- **Problem details**: Skip the pictures and give back the rest of the listing exactly.

- **Exercise data**:
===

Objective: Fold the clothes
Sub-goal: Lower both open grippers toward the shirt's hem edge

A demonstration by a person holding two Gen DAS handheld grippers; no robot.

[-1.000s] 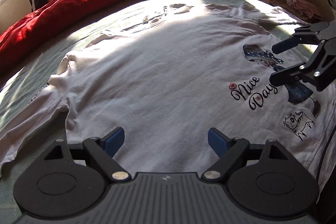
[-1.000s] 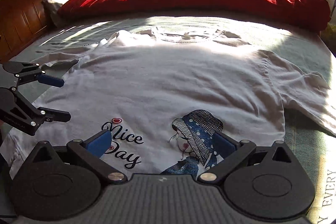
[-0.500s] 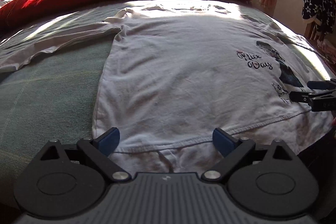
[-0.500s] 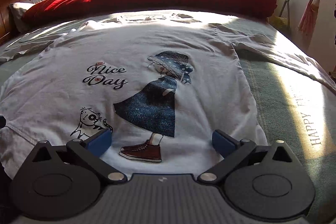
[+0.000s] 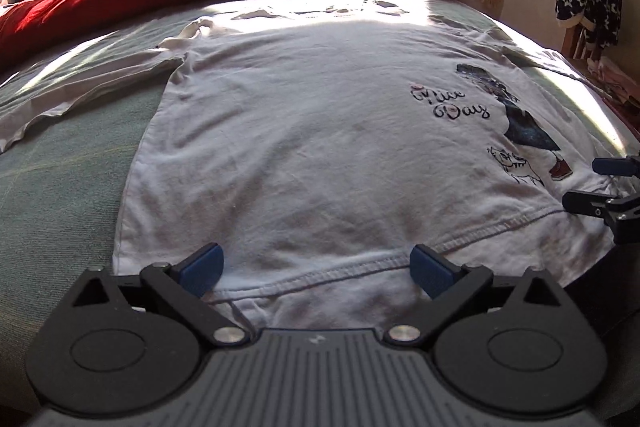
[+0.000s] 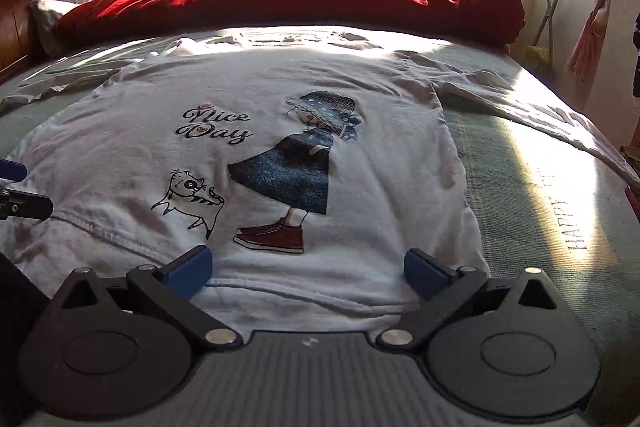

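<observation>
White cotton fills both views: a T-shirt (image 6: 328,99) is spread flat, print upward, on a green bed cover (image 5: 60,163), with its hem at the near edge of the bed. A second ago both cameras sat farther up the shirt, over its chest; now the stitched hem (image 5: 304,279) is seen just beyond the fingertips in each view, and more of the cover is exposed beside the shirt.

At the hem, the left gripper (image 5: 318,267) is held with its blue pads wide apart; its jaws are opening, wider than a second ago, and nothing is pinched between them, the cloth lying below. Along the same hem, toward the printed side, the right gripper (image 6: 308,267) is likewise spread, its pads not pressed on the fabric. A second ago the right gripper was seen above the lettering; now it is seen at the hem's corner.

Just past the hem on the shirt, a cat, a red sneaker and a girl in a blue dress and hat are printed, with "Nice Day" (image 6: 214,127) in script beside her. On the cover beside the shirt, "HAPPY" (image 6: 570,223) can be read. Beyond the shirt's collar a red duvet (image 6: 288,3) is heaped across the bed.
</observation>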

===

- **Result for this task**:
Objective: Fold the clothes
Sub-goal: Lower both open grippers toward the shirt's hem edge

A demonstration by a person holding two Gen DAS handheld grippers; no robot.

[-1.000s] 
[-1.000s] 
[-0.500s] 
[-0.500s] 
[+0.000s] 
[+0.000s] 

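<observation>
White cotton fills both views: a T-shirt (image 6: 328,99) is spread flat, print upward, on a green bed cover (image 5: 60,163), with its hem at the near edge of the bed. A second ago both cameras sat farther up the shirt, over its chest; now the stitched hem (image 5: 304,279) is seen just beyond the fingertips in each view, and more of the cover is exposed beside the shirt.

At the hem, the left gripper (image 5: 318,267) is held with its blue pads wide apart; its jaws are opening, wider than a second ago, and nothing is pinched between them, the cloth lying below. Along the same hem, toward the printed side, the right gripper (image 6: 308,267) is likewise spread, its pads not pressed on the fabric. A second ago the right gripper was seen above the lettering; now it is seen at the hem's corner.

Just past the hem on the shirt, a cat, a red sneaker and a girl in a blue dress and hat are printed, with "Nice Day" (image 6: 214,127) in script beside her. On the cover beside the shirt, "HAPPY" (image 6: 570,223) can be read. Beyond the shirt's collar a red duvet (image 6: 288,3) is heaped across the bed.
</observation>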

Here is where the answer stops.